Installation
Debian Linux
Install the following packages: qemu-system-misc device-tree-compiler p7zip git.
Assuming you’ve configured sudo:
sudo apt install qemu-system-misc device-tree-compiler p7zip git
GCC
In order to simplify the installation slightly, the next steps have been automated in the file sourceme
- It will download a usable gcc compiler for RISC-V architecture in the following repo:
01: getting information about the target
QEMU provides a generic virtual platform virt In order to know more about the available peripherals and memories, the tool can be queried:
qemu-system-riscv32 -machine virt -machine dumpdtb=riscv32-virt.dtb
This will provide the binary representation of the machine’s data structure describing the HW components.

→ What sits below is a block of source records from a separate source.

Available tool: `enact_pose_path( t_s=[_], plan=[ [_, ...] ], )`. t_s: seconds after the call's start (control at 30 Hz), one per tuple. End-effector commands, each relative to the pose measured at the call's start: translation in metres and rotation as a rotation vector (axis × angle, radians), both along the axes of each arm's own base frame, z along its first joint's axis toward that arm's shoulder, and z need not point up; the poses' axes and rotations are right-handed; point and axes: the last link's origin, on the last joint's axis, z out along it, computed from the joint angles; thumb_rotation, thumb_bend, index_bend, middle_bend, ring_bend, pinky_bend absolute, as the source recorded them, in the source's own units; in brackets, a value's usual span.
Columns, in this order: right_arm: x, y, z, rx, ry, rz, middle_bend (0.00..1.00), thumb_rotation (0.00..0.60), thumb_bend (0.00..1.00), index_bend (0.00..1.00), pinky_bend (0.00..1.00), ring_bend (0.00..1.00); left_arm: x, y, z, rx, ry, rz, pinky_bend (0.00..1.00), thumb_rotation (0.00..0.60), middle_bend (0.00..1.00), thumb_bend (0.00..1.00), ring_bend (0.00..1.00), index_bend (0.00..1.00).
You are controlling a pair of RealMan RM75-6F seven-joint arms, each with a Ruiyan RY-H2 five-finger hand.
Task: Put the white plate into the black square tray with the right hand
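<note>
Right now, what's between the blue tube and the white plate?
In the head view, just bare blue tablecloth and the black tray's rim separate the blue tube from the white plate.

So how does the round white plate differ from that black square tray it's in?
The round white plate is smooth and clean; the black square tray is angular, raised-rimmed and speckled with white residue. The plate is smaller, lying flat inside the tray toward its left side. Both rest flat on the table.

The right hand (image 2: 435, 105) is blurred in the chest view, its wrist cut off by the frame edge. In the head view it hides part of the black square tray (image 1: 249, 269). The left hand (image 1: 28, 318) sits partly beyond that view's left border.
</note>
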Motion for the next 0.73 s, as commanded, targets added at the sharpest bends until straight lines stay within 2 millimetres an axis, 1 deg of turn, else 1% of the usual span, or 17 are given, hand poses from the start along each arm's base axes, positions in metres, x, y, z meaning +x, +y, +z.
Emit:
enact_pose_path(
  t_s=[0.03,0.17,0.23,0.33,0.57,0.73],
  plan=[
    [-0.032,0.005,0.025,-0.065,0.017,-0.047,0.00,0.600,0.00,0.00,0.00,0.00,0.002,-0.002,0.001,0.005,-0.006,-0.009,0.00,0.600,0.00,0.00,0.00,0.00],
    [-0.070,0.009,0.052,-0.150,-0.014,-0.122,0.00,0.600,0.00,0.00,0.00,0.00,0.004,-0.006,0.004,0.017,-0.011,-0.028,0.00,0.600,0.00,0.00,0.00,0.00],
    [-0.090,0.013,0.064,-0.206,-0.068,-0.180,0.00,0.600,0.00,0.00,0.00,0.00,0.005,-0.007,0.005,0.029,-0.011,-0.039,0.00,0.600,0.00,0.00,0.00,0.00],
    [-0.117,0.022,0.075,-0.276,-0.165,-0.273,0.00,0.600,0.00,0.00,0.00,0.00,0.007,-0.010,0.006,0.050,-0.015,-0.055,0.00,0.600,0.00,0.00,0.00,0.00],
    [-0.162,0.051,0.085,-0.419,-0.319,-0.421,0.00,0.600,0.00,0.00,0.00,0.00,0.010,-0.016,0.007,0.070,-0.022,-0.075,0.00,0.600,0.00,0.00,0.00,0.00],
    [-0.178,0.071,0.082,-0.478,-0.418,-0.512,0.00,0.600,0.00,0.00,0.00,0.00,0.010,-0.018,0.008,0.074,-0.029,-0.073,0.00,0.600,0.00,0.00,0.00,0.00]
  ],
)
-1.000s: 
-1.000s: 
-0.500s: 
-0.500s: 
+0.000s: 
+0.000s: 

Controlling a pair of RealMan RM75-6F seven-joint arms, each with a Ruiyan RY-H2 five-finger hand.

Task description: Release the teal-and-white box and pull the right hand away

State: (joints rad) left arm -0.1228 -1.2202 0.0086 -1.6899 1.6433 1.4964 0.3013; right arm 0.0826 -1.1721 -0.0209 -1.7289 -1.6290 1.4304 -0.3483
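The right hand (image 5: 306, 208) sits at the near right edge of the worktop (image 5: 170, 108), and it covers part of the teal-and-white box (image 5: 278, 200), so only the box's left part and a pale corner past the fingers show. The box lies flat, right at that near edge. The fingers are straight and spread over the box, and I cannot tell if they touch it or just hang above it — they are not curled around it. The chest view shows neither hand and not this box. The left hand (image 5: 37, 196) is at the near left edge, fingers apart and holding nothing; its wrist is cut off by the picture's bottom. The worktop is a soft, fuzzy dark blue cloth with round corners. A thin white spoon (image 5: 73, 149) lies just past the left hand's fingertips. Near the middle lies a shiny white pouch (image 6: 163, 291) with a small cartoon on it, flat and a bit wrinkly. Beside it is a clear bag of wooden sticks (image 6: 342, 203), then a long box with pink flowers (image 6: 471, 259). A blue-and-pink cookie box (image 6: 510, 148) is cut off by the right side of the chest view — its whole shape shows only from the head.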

To have it in a more human readable form, dtc can convert it in dts format:
dtc -I dtb -O dts -o riscv32-virt.dts riscv32-virt.dtb
Currently, the interesting section is:
memory@80000000 {
device_type = "memory";
reg = <0x00 0x80000000 0x00 0x8000000>;
};
Finally, the linker can provide us a default (but too complex) version of the linker script:
riscv32-unknown-elf-ld --verbose > qemu-riscv32-vrit.txt
02: compiling the smallest risc-v code
The smallest executable code is an infinite loop jumping to the first location in memory
.text
.global _start
_start:
j _start
To compile it, we need a small linker script that will explain to the linker where to put the compiled code.
Note that the ram section matches the memory discovered in the first step.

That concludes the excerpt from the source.